Brief >> Pictures excluded, return every entry exactly, please.

Data listing START

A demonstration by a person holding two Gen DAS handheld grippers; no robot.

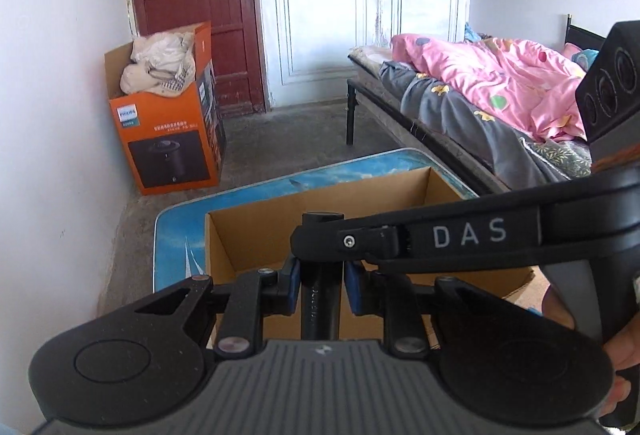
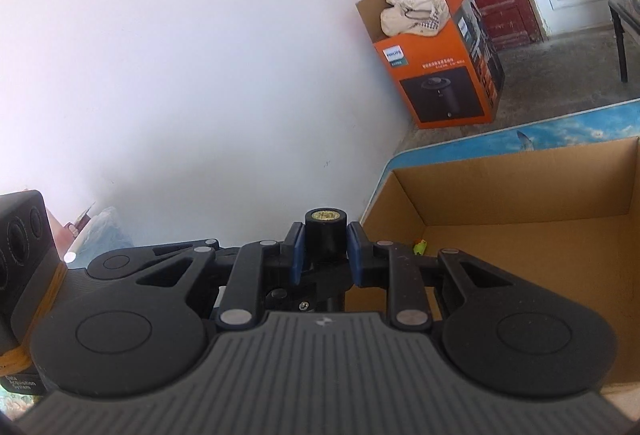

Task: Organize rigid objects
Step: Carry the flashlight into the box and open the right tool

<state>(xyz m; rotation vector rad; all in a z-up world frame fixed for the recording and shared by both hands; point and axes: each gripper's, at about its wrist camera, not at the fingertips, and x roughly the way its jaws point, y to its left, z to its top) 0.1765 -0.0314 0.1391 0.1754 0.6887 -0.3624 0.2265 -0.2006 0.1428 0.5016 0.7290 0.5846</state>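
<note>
Bed (image 1: 500, 107) along the right wall, pink quilt (image 1: 500, 83) heaped over a grey sheet. Dark red door (image 1: 196, 7) at the back, white panelled wall beside it. Orange carton (image 1: 172, 151) on the concrete floor against the left wall, pale cloth (image 1: 160, 63) stuffed in its open top. Low table with a blue sky print (image 1: 176, 247) in front of me; on it an open brown cardboard box (image 1: 256, 235), tall walls, floor mostly bare from what I can see, with one small green-yellow bit (image 2: 420, 246) at its near left edge in the right view, too small to identify. My right claw (image 2: 325, 255) points at the box's left front corner, blue pads (image 2: 297, 255) pressed on both sides of a short black cylinder (image 2: 325, 239) with a brass threaded insert in its end face; it is gripped tight and held just outside the box wall. My left claw (image 1: 321, 289) is likewise clamped, pads on a black tube (image 1: 320, 299) that runs up between them above the box's near wall. Right claw's arm, lettered DAS, crosses the left view and meets the top of that tube, so both claws seem to hold the same black piece, though I cannot confirm the join
</note>
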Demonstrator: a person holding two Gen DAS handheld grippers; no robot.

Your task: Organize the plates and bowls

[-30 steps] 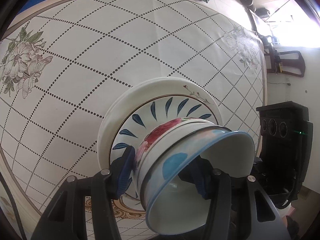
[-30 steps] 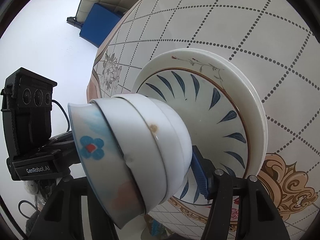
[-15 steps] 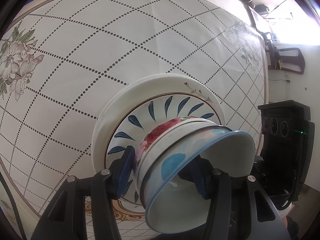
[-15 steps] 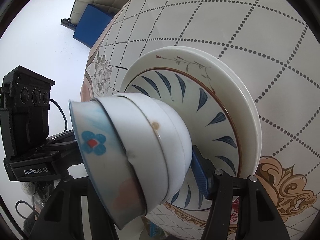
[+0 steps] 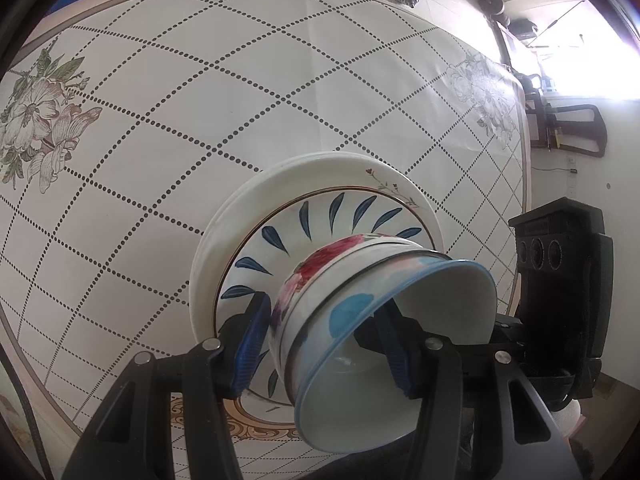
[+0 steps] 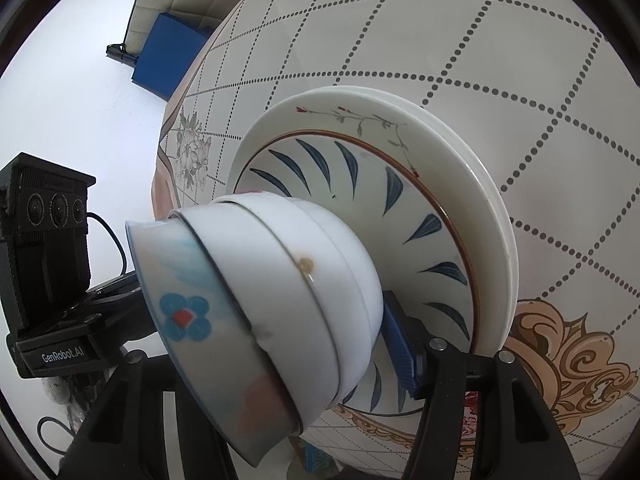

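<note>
Bowls [image 5: 360, 312], nested and tipped sideways, are clamped from both sides by the left gripper [image 5: 324, 344] and right gripper [image 6: 280, 332], both angled steeply down, just over the stacked plates [image 5: 248, 232] on the tablecloth [image 5: 200, 100].

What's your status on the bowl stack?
Both grippers, left and right, clamped on nested bowl stack. Stack tilted over leaf-pattern plate atop white plates. Nothing in the way.

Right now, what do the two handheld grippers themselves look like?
Both look alike: black frames with silver screw heads and blue ribbed pads on the fingers. The right gripper and the left gripper each show three round lenses; the left reads GenRobot.AI and trails a black cable.
</note>
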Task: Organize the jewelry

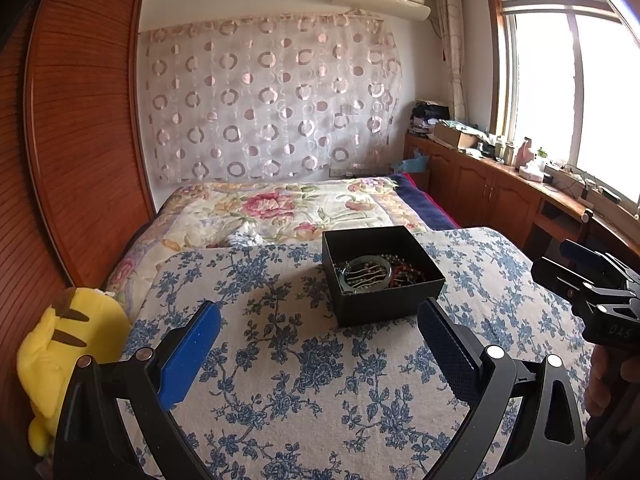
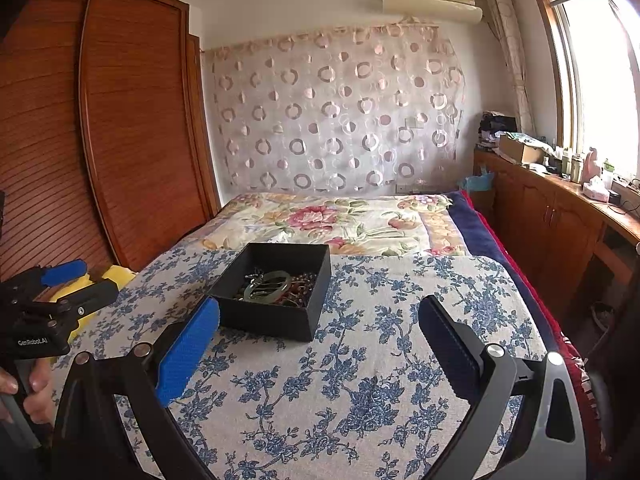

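- Ahead of both grippers, on the blue-flowered cloth, stands the black box holding the jewelry: a pale bangle lies over dark beaded strands.
- Your left gripper hangs level above the cloth with its jaws spread wide and nothing between them; the box sits just beyond its right fingertip, slightly right of centre.
- Your right gripper is likewise spread wide and empty; the box lies just past its left fingertip, and the blue pad overlaps the box's near corner in that view. Whether they touch, you cannot tell.
- From the right wrist view, your left hand wraps the handle of the left gripper, low and to the left.
- To the left of the left gripper, a yellow plush toy rests at the cloth's edge.
- Beyond the box lies a floral quilt.
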Available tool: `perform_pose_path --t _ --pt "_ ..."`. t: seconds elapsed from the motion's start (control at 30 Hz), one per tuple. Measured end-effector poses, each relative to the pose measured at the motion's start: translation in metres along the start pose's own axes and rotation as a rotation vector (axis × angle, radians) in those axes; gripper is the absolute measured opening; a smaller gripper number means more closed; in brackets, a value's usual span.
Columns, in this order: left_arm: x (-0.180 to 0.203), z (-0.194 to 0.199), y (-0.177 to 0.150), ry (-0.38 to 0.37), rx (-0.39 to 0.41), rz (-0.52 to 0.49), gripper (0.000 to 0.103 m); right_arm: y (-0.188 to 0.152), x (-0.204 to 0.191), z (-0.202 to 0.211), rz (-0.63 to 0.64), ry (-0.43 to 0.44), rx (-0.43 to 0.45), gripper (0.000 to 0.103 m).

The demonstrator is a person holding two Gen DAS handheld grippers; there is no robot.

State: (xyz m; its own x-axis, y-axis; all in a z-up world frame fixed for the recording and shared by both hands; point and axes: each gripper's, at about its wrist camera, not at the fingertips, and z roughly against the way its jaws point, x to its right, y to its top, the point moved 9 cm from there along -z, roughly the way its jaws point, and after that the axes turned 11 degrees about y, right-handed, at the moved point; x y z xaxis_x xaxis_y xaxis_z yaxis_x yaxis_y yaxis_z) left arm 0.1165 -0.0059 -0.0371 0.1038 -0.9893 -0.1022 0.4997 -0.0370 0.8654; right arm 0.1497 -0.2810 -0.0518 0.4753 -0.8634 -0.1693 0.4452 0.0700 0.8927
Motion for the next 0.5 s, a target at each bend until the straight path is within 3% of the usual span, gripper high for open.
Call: perform_pose_path --t 0.5 --pt "-0.0002 0.0003 0.0001 0.0 0.0 0.001 0.095 0.0003 0.0003 0.001 0.0 0.0 0.001 0.1"
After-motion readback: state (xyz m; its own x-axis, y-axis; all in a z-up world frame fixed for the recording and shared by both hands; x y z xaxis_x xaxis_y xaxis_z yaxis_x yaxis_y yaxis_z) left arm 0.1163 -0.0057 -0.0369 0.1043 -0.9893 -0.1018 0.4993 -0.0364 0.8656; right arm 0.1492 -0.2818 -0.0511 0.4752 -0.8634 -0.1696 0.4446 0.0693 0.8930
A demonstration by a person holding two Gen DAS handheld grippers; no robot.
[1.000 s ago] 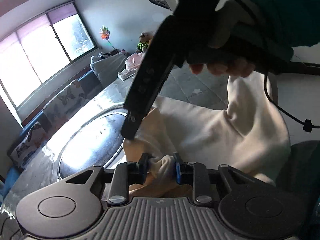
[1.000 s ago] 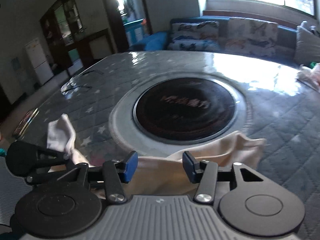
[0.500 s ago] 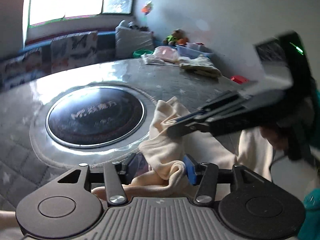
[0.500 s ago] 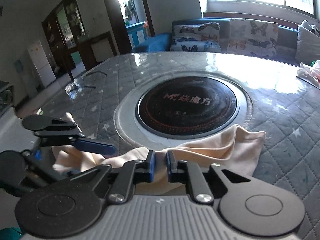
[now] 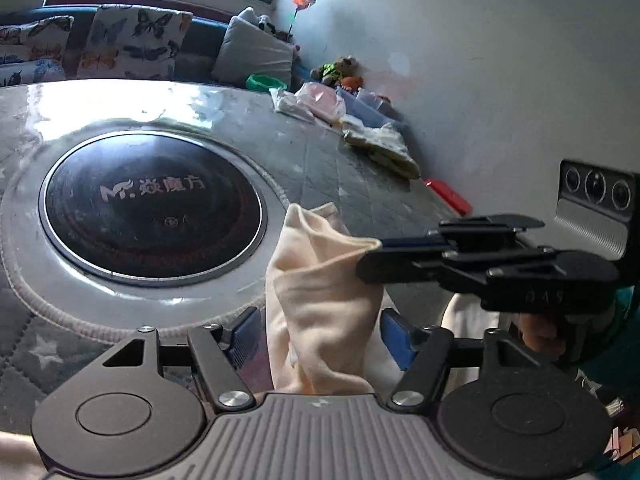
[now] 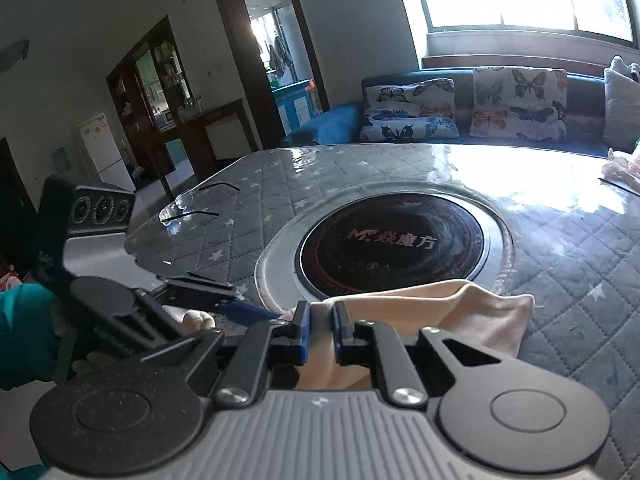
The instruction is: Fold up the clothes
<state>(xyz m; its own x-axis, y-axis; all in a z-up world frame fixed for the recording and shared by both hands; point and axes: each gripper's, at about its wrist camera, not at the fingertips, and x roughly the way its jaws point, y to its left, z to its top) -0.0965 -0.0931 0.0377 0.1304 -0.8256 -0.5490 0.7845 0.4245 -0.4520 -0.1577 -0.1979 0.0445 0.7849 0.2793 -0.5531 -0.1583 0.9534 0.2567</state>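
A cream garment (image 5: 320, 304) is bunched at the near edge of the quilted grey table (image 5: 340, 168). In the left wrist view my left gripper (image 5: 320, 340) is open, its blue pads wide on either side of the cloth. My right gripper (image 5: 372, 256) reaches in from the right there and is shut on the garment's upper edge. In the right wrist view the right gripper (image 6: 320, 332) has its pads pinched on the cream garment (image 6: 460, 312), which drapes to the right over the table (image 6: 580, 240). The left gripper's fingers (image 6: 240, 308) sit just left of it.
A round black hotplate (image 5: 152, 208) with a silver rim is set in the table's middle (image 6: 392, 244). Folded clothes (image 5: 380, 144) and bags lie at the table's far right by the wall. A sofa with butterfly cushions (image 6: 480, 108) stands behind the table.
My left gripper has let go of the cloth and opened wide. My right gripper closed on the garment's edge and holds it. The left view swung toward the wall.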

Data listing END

Reply to the task >>
A demonstration by a person holding two Gen DAS handheld grippers; no robot.


Task: Organize rigid objects
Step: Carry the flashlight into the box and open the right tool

<state>(xyz m; rotation vector rad; all in a z-up world frame fixed for the recording and shared by both hands; point and axes: each gripper's, at about its wrist camera, not at the fingertips, and x roughly the way its jaws point, y to its left, z to its top) 0.1765 -0.0314 0.1391 0.1754 0.6887 -0.3624 0.2265 -0.2006 0.1428 0.5016 0.7290 0.5846</state>
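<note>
Bed (image 1: 500, 107) along the right wall, pink quilt (image 1: 500, 83) heaped over a grey sheet. Dark red door (image 1: 196, 7) at the back, white panelled wall beside it. Orange carton (image 1: 172, 151) on the concrete floor against the left wall, pale cloth (image 1: 160, 63) stuffed in its open top. Low table with a blue sky print (image 1: 176, 247) in front of me; on it an open brown cardboard box (image 1: 256, 235), tall walls, floor mostly bare from what I can see, with one small green-yellow bit (image 2: 420, 246) at its near left edge in the right view, too small to identify. My right claw (image 2: 325, 255) points at the box's left front corner, blue pads (image 2: 297, 255) pressed on both sides of a short black cylinder (image 2: 325, 239) with a brass threaded insert in its end face; it is gripped tight and held just outside the box wall. My left claw (image 1: 321, 289) is likewise clamped, pads on a black tube (image 1: 320, 299) that runs up between them above the box's near wall. Right claw's arm, lettered DAS, crosses the left view and meets the top of that tube, so both claws seem to hold the same black piece, though I cannot confirm the join
</note>
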Demonstrator: a person holding two Gen DAS handheld grippers; no robot.

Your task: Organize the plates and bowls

[-30 steps] 
[-30 steps] 
[-15 steps] 
[-15 steps] 
[+0 steps] 
[+0 steps] 

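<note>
Bowls [image 5: 360, 312], nested and tipped sideways, are clamped from both sides by the left gripper [image 5: 324, 344] and right gripper [image 6: 280, 332], both angled steeply down, just over the stacked plates [image 5: 248, 232] on the tablecloth [image 5: 200, 100].

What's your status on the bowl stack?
Both grippers, left and right, clamped on nested bowl stack. Stack tilted over leaf-pattern plate atop white plates. Nothing in the way.

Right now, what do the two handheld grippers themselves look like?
Both look alike: black frames with silver screw heads and blue ribbed pads on the fingers. The right gripper and the left gripper each show three round lenses; the left reads GenRobot.AI and trails a black cable.
</note>
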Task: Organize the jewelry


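- Ahead of both grippers, on the blue-flowered cloth, stands the black box holding the jewelry: a pale bangle lies over dark beaded strands.
- Your left gripper hangs level above the cloth with its jaws spread wide and nothing between them; the box sits just beyond its right fingertip, slightly right of centre.
- Your right gripper is likewise spread wide and empty; the box lies just past its left fingertip, and the blue pad overlaps the box's near corner in that view. Whether they touch, you cannot tell.
- From the right wrist view, your left hand wraps the handle of the left gripper, low and to the left.
- To the left of the left gripper, a yellow plush toy rests at the cloth's edge.
- Beyond the box lies a floral quilt.
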Available tool: `perform_pose_path --t _ --pt "_ ..."`. t: seconds elapsed from the motion's start (control at 30 Hz), one per tuple. Measured end-effector poses, each relative to the pose measured at the motion's start: translation in metres along the start pose's own axes and rotation as a rotation vector (axis × angle, radians) in those axes; gripper is the absolute measured opening; a smaller gripper number means more closed; in brackets, a value's usual span.
Columns, in this order: left_arm: x (-0.180 to 0.203), z (-0.194 to 0.199), y (-0.177 to 0.150), ry (-0.38 to 0.37), rx (-0.39 to 0.41), rz (-0.52 to 0.49), gripper (0.000 to 0.103 m); right_arm: y (-0.188 to 0.152), x (-0.204 to 0.191), z (-0.202 to 0.211), rz (-0.63 to 0.64), ry (-0.43 to 0.44), rx (-0.43 to 0.45), gripper (0.000 to 0.103 m).

The demonstrator is a person holding two Gen DAS handheld grippers; there is no robot.

State: (xyz m; its own x-axis, y-axis; all in a z-up world frame fixed for the recording and shared by both hands; point and axes: each gripper's, at about its wrist camera, not at the fingertips, and z roughly against the way its jaws point, x to its right, y to its top, the point moved 9 cm from there along -z, roughly the way its jaws point, and after that the axes turned 11 degrees about y, right-handed, at the moved point; x y z xaxis_x xaxis_y xaxis_z yaxis_x yaxis_y yaxis_z) left arm 0.1165 -0.0059 -0.0371 0.1038 -0.9893 -0.1022 0.4997 -0.0370 0.8654; right arm 0.1497 -0.2810 -0.0518 0.4753 -0.8634 -0.1693 0.4452 0.0700 0.8927
Motion for the next 0.5 s, a target at each bend until the straight path is within 3% of the usual span, gripper high for open.
Call: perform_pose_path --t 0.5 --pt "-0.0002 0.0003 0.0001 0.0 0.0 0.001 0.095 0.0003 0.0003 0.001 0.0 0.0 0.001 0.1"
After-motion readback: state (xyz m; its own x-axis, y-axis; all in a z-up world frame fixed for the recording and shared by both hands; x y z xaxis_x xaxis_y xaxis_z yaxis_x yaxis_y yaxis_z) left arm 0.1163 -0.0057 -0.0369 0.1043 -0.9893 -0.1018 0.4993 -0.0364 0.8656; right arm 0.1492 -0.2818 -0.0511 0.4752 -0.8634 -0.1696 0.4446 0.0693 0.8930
A demonstration by a person holding two Gen DAS handheld grippers; no robot.
[1.000 s ago] 
[1.000 s ago] 
[0.500 s ago] 
[0.500 s ago] 
[now] 
[now] 
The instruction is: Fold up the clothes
<state>(xyz m; its own x-axis, y-axis; all in a z-up world frame fixed for the recording and shared by both hands; point and axes: each gripper's, at about its wrist camera, not at the fingertips, and x roughly the way its jaws point, y to its left, z to its top) -0.0965 -0.0931 0.0377 0.1304 -0.8256 -0.5490 0.7845 0.4245 -0.4520 -0.1577 -0.1979 0.0445 0.7849 0.2793 -0.5531 -0.1583 0.9534 0.2567</state>
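A cream garment (image 5: 320, 304) is bunched at the near edge of the quilted grey table (image 5: 340, 168). In the left wrist view my left gripper (image 5: 320, 340) is open, its blue pads wide on either side of the cloth. My right gripper (image 5: 372, 256) reaches in from the right there and is shut on the garment's upper edge. In the right wrist view the right gripper (image 6: 320, 332) has its pads pinched on the cream garment (image 6: 460, 312), which drapes to the right over the table (image 6: 580, 240). The left gripper's fingers (image 6: 240, 308) sit just left of it.
A round black hotplate (image 5: 152, 208) with a silver rim is set in the table's middle (image 6: 392, 244). Folded clothes (image 5: 380, 144) and bags lie at the table's far right by the wall. A sofa with butterfly cushions (image 6: 480, 108) stands behind the table.
My left gripper has let go of the cloth and opened wide. My right gripper closed on the garment's edge and holds it. The left view swung toward the wall.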

This exercise requires nothing further.